_Task goal_. Your job is to copy the lines from the material that include "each".

◇ ◇ ◇ ◇

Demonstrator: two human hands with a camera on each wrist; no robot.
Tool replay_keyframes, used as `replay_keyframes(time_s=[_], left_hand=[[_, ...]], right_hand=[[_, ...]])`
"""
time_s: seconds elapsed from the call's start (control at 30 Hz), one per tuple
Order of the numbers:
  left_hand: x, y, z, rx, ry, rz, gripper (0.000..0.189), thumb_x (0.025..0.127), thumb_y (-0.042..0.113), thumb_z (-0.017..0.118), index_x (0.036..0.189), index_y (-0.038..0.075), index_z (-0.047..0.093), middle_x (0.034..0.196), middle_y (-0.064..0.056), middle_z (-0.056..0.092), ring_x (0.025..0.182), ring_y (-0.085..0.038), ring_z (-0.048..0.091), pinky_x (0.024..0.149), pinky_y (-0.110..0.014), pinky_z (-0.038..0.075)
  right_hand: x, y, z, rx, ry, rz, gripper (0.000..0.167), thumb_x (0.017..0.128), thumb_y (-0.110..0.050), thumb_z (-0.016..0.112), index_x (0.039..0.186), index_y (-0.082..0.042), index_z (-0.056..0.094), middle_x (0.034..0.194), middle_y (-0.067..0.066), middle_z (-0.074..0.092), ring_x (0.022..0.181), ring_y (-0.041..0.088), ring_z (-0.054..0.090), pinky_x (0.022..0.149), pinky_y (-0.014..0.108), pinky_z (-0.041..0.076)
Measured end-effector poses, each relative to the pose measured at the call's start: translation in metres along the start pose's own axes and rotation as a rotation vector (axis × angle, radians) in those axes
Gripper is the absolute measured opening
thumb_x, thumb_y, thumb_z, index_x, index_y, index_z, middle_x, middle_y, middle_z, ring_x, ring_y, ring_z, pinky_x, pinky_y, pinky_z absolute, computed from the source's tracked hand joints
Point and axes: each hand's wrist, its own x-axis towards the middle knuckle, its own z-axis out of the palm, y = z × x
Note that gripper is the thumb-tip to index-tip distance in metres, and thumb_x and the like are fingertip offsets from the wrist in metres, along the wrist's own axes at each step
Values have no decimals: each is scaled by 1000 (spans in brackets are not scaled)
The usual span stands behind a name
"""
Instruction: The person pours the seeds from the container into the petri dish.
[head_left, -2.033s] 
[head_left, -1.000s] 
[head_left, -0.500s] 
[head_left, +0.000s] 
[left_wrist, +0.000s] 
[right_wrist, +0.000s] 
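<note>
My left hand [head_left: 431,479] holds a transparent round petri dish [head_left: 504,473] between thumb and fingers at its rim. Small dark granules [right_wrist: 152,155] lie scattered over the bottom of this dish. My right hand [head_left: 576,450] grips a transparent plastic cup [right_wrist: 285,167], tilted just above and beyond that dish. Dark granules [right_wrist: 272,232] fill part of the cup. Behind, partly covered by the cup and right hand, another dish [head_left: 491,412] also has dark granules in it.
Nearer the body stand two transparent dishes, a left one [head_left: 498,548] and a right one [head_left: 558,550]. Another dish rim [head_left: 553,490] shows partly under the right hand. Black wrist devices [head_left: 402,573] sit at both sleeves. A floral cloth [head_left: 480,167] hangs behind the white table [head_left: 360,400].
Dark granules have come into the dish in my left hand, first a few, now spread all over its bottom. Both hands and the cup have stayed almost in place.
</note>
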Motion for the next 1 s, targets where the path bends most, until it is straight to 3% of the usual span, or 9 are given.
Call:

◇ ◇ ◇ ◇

_Solved problem_.
Demonstrator: two human hands with a camera on each wrist; no robot.
Measured end-effector poses, each relative to the pose measured at the call's start: translation in metres along the start pose's own axes and rotation as a rotation vector (axis × angle, radians) in those axes
Point and axes: each hand's wrist, its own x-axis towards the middle knuckle, its own z-axis out of the palm, y = z × x
Note that gripper is the thumb-tip to index-tip distance in metres, and thumb_x and the like are fingertip offsets from the wrist in metres, along the wrist's own axes at each step
Values have no decimals: each is scaled by 1000 (spans in brackets are not scaled)

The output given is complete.